Words’ worth: British cinema’s own Babylon

The Guardian:

In 1975, when the US edition of Kenneth Anger’s notorious expose of Hollywood’s sleaze and scandal, ‘Hollywood Babylon’, was finally published, the critic for the New York Times described it as “a delicious box of poisoned bonbons’’. It might also serve, 30 years later, as an apt description of Matthew Sweet’s historical account of the dark side of 20th-century British cinema.

Sweet’s book is a flawless match of style and subject, in which the anecdotes of cultural history are so finely nuanced as to enter the very consciousness of the episodes they describe. For as Sweet’s interest might be said to comprise the “secret’’ history of British cinema — its lost or forgotten stars, its arcana, bad moods and giddily dichotomous shifts of individual fortune — so there is a quality in his writing that manages to recreate the temper of this fallen world.The more we learn of this place — so oddly glamorous in its eccentricity and damp, suburban Englishness — the more apparent it becomes that the tragedy, low farce, melodrama and sheer viciousness that many of British cinema’s leading personalities suffered during their careers was infinitely more sensational than many dramas on screen.
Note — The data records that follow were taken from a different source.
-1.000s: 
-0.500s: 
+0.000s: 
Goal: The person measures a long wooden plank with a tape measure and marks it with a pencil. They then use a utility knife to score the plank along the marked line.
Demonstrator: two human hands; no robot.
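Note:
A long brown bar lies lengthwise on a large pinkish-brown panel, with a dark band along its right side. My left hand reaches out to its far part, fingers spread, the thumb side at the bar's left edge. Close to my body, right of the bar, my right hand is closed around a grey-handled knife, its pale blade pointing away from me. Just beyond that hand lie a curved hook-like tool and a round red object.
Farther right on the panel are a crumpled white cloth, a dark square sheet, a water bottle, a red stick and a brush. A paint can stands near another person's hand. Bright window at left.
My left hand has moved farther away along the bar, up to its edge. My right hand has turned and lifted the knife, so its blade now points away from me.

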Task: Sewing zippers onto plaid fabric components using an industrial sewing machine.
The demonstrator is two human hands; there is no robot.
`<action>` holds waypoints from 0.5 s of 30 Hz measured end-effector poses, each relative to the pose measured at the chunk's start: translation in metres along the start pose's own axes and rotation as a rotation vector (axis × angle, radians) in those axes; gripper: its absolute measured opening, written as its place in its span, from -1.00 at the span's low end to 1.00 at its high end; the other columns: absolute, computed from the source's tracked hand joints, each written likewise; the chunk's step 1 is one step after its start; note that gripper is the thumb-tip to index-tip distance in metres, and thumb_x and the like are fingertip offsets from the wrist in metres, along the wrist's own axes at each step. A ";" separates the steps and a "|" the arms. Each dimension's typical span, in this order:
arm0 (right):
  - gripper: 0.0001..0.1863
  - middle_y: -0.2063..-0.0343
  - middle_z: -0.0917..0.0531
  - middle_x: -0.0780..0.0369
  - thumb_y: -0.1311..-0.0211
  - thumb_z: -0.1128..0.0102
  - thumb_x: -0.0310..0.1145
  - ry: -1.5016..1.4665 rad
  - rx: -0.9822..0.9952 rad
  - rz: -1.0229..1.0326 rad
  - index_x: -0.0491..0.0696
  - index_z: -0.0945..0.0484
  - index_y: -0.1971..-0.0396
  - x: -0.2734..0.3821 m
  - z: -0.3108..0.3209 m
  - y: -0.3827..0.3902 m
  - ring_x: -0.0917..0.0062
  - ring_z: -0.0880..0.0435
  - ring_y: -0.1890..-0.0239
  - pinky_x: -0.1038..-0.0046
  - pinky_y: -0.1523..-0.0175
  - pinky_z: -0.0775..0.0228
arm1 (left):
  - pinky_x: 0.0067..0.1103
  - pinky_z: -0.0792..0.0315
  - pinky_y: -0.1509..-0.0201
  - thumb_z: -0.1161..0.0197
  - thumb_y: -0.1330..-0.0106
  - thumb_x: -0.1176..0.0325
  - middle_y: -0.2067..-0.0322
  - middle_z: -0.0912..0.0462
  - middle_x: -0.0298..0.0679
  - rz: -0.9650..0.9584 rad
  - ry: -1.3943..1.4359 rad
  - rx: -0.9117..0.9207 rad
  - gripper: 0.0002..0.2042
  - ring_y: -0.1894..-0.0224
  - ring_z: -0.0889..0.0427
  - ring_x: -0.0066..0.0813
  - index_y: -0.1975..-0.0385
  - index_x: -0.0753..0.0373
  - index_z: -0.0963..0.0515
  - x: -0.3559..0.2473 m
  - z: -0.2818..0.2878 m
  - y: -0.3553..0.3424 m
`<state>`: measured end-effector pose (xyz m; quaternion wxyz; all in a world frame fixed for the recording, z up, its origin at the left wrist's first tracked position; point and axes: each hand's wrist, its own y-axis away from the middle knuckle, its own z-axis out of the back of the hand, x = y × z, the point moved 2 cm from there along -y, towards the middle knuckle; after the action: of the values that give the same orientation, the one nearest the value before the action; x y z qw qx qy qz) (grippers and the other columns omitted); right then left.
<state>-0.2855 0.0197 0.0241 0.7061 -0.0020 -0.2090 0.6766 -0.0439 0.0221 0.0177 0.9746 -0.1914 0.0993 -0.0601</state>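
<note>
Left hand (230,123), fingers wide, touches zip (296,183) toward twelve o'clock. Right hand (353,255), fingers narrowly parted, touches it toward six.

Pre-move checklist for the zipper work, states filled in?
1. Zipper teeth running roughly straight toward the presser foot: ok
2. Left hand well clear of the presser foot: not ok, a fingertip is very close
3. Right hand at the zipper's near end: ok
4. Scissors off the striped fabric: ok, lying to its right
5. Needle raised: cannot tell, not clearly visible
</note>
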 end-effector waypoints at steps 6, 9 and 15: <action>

Sweet revisits the equation identified by Graham Greene in 1936: “Seediness has a very deep appeal, it seems to satisfy, temporarily, the sense of nostalgia for something lost; it seems to represent a stage further back.’’

In many ways, the lucidity of Sweet’s perspective on the covert history of cinema could be said to stand parallel to F Scott Fitzgerald’s alternately appalled and seduced relationship with the medium. For in Sweet’s descriptions of lives either thwarted, ruined or enriched beyond belief by the power of cinema, there is the same understanding of a fundamental and at times fatal contract with a world of shadows, illusions and artifice.

(The Lost Worlds of British Cinema by Matthew Sweet, 388pp, Faber)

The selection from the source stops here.